Through her research group, Seitz is improving the efficiency of electrochemical conversion processes to produce high-energy density fuels and commodity chemicals, utilizing renewable electricity and waste streams or other abundant resources as inputs. Her work could help shift global energy dependence from fossil fuels to renewable energy.

With her CAREER award, titled “Probing and Controlling Acidic Electrocatalytic Oxidation Mechanisms and Catalyst Degradation Processes,” Seitz will study a class of precisely tuned catalyst materials that are designed to withstand the harsh oxidative and acidic conditions of proton exchange membrane electrolyzers, a promising technology for large-scale, sustainable production of hydrogen from water – a crucial developmental component for many fuels and chemicals, but one that has been plagued by inefficient and unstable catalysts that have limited their widespread implementation.

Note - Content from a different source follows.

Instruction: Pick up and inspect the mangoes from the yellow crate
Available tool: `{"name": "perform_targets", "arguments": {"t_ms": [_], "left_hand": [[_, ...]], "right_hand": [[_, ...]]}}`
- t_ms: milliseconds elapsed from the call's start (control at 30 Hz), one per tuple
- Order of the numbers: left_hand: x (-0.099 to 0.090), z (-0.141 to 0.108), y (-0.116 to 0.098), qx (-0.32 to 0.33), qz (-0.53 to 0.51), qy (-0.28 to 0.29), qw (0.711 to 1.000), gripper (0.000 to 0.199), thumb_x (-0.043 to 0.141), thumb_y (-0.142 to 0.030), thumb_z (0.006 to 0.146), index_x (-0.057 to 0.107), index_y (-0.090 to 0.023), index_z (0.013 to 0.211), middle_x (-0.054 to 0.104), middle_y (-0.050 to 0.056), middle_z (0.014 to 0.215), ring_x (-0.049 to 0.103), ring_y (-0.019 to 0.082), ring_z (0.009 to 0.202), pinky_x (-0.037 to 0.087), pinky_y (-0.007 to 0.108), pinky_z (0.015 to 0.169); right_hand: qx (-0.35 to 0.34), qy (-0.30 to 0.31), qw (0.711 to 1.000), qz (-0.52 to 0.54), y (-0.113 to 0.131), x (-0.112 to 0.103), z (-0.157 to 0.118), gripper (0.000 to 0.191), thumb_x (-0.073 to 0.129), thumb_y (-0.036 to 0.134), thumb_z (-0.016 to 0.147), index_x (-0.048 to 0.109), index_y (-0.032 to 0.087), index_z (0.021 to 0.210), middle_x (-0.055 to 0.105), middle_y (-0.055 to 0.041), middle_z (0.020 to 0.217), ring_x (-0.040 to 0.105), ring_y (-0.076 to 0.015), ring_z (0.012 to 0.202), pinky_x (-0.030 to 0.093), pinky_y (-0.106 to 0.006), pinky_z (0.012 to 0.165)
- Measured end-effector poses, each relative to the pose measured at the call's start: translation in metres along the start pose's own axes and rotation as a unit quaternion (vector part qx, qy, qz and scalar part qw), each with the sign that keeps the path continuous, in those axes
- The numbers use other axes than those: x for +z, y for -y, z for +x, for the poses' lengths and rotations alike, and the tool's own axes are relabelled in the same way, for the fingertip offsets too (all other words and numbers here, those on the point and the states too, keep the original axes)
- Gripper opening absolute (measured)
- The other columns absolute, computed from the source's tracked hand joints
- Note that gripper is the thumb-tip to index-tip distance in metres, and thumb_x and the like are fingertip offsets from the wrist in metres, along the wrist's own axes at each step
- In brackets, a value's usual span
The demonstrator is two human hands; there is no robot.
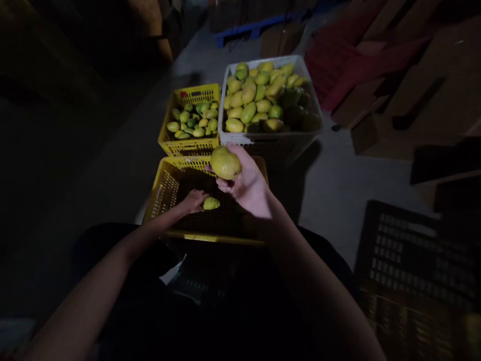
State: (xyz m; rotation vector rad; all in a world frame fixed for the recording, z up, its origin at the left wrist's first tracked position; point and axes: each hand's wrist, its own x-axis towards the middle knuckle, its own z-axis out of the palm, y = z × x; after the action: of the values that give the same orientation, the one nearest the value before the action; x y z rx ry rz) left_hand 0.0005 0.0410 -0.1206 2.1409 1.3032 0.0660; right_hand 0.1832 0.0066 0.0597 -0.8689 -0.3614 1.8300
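My right hand holds a smooth yellow-green fruit up above the near yellow crate, fingers wrapped round its underside. Down inside that crate, my left hand is closed on the left end of a bumpy yellow-green fruit. Behind stands a smaller-looking yellow crate with several green and yellow fruits. To its right a white crate is heaped with larger yellow-green fruits.
Red crates and cardboard boxes stand at the right. A dark slatted crate lies at the lower right. A blue pallet is at the back. Part of another person shows at the upper left.
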Motion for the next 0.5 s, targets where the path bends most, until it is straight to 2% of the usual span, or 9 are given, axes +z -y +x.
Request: {"name": "perform_targets", "arguments": {"t_ms": [100,200,267,367,500], "left_hand": [[-0.053,-0.025,0.017,-0.003,0.005,-0.077,0.997,0.058,0.080,-0.026,0.059,0.063,-0.017,0.114,0.062,0.013,0.114,0.056,0.030,0.107,0.041,0.041,0.097],[-0.087,-0.054,0.012,0.027,-0.095,-0.198,0.975,0.064,0.081,-0.037,0.059,0.062,-0.018,0.116,0.061,0.012,0.121,0.054,0.030,0.114,0.039,0.042,0.103],[-0.096,-0.070,0.001,0.031,-0.211,-0.249,0.945,0.065,0.081,-0.042,0.058,0.062,-0.017,0.115,0.063,0.011,0.121,0.056,0.029,0.113,0.040,0.042,0.102],[-0.098,-0.081,-0.021,0.031,-0.373,-0.271,0.887,0.064,0.081,-0.044,0.057,0.063,-0.016,0.112,0.066,0.010,0.116,0.060,0.028,0.109,0.044,0.041,0.098],[-0.103,-0.080,-0.047,0.082,-0.465,-0.291,0.832,0.060,0.081,-0.044,0.058,0.063,-0.017,0.108,0.067,0.009,0.114,0.060,0.026,0.109,0.045,0.038,0.099]], "right_hand": [[0.019,0.002,0.998,-0.063,-0.012,-0.001,-0.002,0.019,0.074,0.030,0.070,0.062,0.020,0.080,0.061,0.0023,0.069,0.052,-0.0085,0.057,0.039,-0.017,0.042],[-0.030,-0.003,0.994,-0.101,-0.022,-0.006,-0.007,0.029,0.080,0.023,0.062,0.063,0.023,0.086,0.066,0.0016,0.086,0.059,-0.0104,0.072,0.048,-0.018,0.055],[-0.083,0.016,0.987,-0.139,-0.026,-0.008,-0.010,0.034,0.080,0.022,0.061,0.063,0.024,0.091,0.067,0.0013,0.090,0.061,-0.0116,0.076,0.050,-0.020,0.061],[-0.182,0.015,0.965,-0.189,-0.030,-0.009,-0.012,0.039,0.078,0.020,0.061,0.063,0.024,0.096,0.067,0.0020,0.088,0.061,-0.0122,0.078,0.051,-0.022,0.068],[-0.320,-0.027,0.916,-0.240,-0.032,-0.008,-0.011,0.057,0.080,0.012,0.054,0.061,0.028,0.106,0.067,0.0036,0.098,0.061,-0.0129,0.087,0.050,-0.024,0.079]]}}
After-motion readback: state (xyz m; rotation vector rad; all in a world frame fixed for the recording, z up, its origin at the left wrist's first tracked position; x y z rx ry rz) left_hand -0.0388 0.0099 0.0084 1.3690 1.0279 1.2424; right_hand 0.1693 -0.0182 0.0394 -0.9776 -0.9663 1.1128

“As the global energy landscape evolves to incorporate more renewable electricity from sources such as wind, solar, and hydroelectric technologies, electrochemical processes will become a major source of fuels and chemicals,” Seitz said. “I am thrilled to pursue this work and contribute to improved technological feasibility of sustainable processes for production of critical fuels and chemicals that we rely on every day.”

Seitz’s work will also include collaborating with Chicago Public High School teachers to develop and implement new curriculum and classroom activities about electrochemical processes that promote student engagement, improve student retention from diverse backgrounds, and fulfill Next Generation Science Standards.